Data provided: Begin
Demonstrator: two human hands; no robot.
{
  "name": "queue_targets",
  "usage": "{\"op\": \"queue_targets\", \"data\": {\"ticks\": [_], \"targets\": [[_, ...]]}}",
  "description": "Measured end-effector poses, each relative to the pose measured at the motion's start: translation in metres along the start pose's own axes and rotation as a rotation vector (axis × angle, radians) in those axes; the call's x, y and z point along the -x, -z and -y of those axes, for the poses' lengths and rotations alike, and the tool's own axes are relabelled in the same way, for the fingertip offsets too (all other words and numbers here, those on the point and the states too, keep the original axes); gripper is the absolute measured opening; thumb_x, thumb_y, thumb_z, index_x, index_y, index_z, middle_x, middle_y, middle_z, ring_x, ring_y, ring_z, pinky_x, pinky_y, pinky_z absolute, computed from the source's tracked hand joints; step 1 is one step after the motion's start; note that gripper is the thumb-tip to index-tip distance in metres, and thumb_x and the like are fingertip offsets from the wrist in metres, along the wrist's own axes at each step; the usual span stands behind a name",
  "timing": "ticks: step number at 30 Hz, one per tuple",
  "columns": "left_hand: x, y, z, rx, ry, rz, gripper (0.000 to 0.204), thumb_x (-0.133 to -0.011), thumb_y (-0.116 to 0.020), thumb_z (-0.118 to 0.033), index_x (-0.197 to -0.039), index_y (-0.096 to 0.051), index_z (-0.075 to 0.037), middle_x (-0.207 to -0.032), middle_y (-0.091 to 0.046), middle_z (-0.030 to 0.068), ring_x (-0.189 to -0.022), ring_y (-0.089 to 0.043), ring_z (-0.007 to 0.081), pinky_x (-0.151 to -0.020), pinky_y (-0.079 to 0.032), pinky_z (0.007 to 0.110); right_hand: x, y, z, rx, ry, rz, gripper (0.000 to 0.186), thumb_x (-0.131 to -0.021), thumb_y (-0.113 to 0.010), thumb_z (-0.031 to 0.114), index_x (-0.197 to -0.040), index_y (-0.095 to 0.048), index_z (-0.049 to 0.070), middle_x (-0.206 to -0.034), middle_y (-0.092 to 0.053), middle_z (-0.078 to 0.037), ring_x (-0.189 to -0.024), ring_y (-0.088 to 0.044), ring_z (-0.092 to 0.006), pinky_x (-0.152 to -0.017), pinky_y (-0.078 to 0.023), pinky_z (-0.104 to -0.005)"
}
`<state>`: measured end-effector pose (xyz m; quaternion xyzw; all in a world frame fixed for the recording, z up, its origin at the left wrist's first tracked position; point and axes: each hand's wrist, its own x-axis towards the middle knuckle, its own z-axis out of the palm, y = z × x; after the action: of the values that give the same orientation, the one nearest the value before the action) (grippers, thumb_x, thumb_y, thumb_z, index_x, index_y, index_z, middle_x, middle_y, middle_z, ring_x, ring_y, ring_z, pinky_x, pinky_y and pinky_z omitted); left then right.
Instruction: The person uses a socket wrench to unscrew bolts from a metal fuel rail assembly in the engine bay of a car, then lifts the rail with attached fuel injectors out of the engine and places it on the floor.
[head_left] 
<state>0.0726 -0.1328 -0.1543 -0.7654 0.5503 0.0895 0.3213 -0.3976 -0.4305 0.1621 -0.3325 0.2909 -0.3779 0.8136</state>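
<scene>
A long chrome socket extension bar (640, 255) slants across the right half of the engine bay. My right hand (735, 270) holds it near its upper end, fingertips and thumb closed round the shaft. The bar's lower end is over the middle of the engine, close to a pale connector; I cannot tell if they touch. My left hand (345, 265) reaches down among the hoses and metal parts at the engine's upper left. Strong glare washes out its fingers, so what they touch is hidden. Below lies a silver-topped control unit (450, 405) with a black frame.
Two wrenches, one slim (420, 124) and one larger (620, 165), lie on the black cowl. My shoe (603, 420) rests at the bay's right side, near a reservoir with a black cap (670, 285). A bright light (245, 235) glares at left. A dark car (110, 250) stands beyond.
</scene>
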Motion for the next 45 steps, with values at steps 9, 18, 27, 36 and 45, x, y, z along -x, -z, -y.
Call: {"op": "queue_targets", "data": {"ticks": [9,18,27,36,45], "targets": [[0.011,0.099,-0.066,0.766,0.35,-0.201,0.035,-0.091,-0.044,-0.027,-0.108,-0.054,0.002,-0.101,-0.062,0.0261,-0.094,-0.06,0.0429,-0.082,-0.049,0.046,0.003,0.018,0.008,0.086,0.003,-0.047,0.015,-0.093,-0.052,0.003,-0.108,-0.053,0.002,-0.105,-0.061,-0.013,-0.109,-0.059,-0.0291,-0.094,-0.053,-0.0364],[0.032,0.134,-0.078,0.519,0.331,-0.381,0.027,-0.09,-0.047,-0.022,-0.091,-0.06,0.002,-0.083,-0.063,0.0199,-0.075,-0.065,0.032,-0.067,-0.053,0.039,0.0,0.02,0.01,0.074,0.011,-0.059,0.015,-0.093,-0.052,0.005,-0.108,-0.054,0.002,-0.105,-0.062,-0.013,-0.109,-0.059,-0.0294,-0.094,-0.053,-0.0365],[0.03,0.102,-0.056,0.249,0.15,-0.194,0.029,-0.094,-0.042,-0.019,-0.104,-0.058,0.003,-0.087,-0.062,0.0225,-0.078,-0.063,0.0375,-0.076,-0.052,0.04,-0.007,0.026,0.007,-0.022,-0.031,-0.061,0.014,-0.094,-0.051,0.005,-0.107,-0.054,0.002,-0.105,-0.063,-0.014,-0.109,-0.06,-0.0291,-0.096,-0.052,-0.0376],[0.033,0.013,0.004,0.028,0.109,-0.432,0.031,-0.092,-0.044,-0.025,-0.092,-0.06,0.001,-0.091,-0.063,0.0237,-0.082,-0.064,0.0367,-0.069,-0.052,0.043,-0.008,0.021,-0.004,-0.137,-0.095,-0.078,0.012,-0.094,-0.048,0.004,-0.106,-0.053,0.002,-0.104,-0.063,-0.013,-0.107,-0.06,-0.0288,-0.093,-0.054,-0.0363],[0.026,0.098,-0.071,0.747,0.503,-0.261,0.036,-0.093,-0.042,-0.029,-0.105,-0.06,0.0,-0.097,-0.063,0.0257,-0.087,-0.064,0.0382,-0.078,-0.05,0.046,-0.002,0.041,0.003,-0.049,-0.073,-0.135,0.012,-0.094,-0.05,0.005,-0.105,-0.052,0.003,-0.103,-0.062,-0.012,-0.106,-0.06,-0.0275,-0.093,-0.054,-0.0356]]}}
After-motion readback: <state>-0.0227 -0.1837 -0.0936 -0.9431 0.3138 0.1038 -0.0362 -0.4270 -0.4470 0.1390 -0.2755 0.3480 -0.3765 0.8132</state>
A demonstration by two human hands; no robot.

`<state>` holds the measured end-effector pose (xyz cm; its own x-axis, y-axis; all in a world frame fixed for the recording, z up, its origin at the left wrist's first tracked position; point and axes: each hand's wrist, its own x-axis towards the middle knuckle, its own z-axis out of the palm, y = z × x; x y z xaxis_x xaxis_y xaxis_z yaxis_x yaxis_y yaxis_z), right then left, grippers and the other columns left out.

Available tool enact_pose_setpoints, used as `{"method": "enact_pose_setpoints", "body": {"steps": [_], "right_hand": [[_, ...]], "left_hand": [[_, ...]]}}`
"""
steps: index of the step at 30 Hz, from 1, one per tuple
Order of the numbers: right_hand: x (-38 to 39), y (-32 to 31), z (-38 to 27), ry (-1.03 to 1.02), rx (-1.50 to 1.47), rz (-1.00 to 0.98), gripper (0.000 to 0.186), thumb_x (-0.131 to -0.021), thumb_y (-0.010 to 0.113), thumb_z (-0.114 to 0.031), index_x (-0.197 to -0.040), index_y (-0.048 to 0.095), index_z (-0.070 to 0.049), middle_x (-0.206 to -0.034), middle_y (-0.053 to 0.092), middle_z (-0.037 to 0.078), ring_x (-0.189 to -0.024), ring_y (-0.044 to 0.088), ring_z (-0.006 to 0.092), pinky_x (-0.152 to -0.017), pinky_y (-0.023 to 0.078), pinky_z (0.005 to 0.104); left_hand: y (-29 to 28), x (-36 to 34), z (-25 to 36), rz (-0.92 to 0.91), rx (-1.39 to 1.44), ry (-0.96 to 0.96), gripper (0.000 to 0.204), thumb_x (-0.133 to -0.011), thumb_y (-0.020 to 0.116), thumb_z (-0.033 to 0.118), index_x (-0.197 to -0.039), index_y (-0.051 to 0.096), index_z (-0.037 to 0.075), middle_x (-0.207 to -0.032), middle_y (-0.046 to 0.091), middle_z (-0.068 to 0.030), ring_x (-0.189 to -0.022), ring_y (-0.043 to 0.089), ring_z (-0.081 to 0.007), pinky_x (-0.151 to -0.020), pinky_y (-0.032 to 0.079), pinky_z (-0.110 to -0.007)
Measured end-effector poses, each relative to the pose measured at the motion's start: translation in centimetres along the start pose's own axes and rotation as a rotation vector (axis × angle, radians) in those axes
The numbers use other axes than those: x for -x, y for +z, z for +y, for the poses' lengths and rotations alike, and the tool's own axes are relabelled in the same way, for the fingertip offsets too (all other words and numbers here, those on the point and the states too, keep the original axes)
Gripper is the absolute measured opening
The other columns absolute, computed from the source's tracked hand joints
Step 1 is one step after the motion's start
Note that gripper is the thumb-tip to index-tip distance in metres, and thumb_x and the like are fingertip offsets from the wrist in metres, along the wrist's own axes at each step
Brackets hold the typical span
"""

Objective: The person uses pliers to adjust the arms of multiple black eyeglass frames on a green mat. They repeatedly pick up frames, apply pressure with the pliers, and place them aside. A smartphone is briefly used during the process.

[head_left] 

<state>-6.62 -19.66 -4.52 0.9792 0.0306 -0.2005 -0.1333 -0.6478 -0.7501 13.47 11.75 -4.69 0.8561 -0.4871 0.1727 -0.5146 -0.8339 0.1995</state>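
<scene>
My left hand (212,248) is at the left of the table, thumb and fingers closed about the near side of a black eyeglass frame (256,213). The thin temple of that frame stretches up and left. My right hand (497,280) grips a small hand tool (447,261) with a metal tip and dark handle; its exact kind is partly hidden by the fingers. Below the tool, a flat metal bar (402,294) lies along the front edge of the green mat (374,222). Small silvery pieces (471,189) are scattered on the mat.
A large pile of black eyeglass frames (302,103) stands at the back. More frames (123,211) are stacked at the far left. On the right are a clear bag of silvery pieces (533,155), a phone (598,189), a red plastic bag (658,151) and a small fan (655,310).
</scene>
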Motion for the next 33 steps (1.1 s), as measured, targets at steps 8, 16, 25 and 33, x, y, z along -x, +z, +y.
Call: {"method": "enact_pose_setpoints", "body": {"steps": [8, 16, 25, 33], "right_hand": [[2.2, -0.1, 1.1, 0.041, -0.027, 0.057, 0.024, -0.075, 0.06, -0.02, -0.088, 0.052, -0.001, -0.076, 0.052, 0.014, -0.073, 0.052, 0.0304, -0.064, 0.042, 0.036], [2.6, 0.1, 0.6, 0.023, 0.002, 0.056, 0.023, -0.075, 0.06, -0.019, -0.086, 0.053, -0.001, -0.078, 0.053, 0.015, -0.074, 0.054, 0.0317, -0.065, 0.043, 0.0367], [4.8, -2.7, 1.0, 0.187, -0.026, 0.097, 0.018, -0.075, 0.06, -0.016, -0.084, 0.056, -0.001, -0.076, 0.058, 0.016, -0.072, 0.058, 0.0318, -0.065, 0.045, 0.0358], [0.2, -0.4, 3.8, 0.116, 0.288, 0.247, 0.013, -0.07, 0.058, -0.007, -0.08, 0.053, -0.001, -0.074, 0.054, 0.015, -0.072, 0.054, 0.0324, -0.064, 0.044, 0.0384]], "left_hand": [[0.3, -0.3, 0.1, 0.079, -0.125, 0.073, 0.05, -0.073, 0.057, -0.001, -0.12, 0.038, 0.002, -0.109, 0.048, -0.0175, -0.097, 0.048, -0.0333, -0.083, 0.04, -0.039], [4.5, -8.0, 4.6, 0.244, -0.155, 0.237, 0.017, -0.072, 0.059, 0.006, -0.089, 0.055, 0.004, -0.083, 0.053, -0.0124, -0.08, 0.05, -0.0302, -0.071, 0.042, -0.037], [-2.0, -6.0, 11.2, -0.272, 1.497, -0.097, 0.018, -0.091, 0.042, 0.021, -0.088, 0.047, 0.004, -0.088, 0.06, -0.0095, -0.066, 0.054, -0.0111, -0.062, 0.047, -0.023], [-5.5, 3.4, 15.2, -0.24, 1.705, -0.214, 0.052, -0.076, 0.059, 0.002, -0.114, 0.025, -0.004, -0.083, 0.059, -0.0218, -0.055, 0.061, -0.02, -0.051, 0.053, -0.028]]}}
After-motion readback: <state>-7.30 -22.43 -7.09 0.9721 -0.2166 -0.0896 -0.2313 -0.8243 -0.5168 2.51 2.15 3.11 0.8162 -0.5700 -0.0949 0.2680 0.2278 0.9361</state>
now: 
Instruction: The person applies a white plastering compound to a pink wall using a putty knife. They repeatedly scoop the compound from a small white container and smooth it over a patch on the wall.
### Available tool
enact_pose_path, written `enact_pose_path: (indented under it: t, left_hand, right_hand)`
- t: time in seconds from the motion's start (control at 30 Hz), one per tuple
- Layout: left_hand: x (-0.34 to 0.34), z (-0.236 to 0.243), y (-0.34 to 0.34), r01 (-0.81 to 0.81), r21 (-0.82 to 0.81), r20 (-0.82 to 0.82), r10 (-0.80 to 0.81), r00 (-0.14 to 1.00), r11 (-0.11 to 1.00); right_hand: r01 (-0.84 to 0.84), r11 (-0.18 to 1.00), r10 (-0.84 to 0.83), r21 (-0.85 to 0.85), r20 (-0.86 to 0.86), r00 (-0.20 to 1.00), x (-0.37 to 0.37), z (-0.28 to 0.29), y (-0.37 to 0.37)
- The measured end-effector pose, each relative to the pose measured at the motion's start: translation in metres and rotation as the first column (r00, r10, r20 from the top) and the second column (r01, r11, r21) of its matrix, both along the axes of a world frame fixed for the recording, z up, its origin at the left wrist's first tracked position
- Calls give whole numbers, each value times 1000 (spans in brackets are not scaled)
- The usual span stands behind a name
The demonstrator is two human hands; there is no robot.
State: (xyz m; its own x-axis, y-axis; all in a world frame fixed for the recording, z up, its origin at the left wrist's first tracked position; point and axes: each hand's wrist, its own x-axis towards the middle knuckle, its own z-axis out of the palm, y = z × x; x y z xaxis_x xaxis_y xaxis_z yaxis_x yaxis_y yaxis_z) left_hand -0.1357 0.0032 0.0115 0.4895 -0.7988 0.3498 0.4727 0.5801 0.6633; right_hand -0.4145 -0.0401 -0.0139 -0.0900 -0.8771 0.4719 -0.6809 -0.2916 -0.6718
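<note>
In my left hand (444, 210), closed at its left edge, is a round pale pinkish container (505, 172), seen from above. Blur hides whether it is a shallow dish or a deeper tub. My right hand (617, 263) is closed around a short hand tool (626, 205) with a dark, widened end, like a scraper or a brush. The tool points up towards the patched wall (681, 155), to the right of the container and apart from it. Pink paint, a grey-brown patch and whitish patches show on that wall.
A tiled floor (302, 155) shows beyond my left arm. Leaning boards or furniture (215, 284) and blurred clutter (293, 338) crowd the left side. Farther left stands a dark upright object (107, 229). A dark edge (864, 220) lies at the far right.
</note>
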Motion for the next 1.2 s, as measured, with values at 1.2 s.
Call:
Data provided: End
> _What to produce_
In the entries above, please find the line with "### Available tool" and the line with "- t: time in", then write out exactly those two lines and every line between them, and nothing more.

> _Output_
### Available tool
enact_pose_path, written `enact_pose_path: (indented under it: t, left_hand, right_hand)`
- t: time in seconds from the motion's start (control at 30 Hz), one per tuple

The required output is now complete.